Task objective:
Write out the data below exactly, from its first line to the line containing "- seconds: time", that line included.

Collected material:
───

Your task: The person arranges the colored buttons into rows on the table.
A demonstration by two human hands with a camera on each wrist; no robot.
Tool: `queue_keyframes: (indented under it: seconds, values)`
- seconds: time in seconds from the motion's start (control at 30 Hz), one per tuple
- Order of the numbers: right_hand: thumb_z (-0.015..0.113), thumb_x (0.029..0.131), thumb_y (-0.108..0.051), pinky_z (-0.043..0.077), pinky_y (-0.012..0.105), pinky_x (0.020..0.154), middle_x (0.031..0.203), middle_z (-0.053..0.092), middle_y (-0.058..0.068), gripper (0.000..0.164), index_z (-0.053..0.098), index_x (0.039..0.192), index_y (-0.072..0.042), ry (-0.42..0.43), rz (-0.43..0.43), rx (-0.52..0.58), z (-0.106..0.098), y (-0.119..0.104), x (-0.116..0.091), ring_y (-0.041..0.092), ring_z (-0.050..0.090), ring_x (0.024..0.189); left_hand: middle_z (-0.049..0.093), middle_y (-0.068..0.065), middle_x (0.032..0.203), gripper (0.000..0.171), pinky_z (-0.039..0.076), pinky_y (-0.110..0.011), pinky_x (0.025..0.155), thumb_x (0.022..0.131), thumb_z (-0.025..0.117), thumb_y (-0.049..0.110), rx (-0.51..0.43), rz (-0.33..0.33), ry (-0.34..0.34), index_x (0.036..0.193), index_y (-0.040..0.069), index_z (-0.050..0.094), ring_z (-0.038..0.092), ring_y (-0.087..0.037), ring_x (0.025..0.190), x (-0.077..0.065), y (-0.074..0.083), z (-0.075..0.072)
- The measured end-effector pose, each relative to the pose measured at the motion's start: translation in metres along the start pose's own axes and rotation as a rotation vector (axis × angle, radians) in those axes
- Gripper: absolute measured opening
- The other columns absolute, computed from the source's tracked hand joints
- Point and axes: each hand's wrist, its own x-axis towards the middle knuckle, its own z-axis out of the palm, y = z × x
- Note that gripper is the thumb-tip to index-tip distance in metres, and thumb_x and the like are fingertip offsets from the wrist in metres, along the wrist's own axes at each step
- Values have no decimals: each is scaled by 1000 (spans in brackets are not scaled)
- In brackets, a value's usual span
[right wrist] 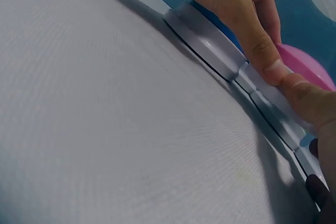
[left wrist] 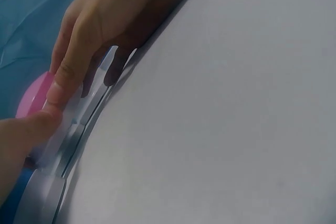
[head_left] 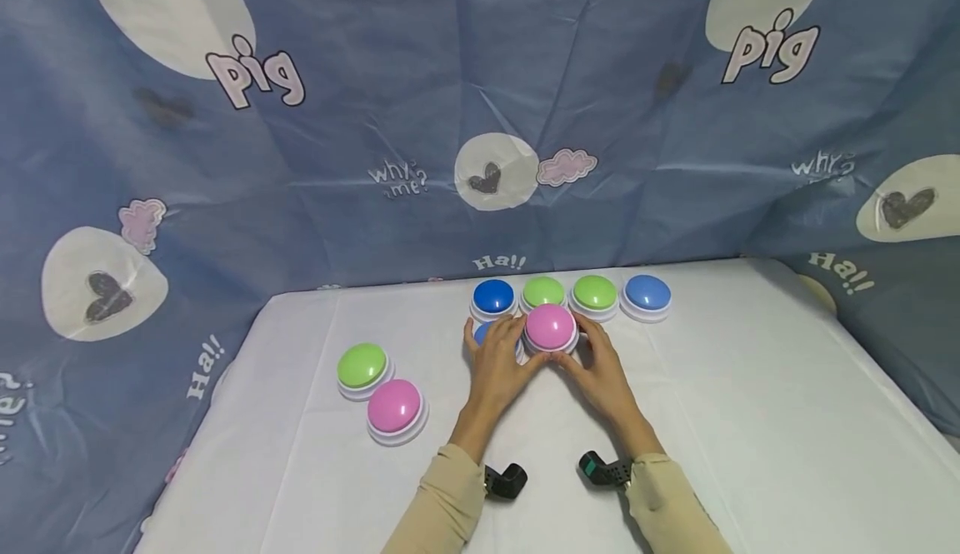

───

Response:
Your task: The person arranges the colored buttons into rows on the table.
A demonstration by two human hands with a camera on each wrist; no robot.
Tool: `queue_keyframes: (indented under it: seconds, values)`
- seconds: time in seconds from the motion's start (control at 30 Hz), one per tuple

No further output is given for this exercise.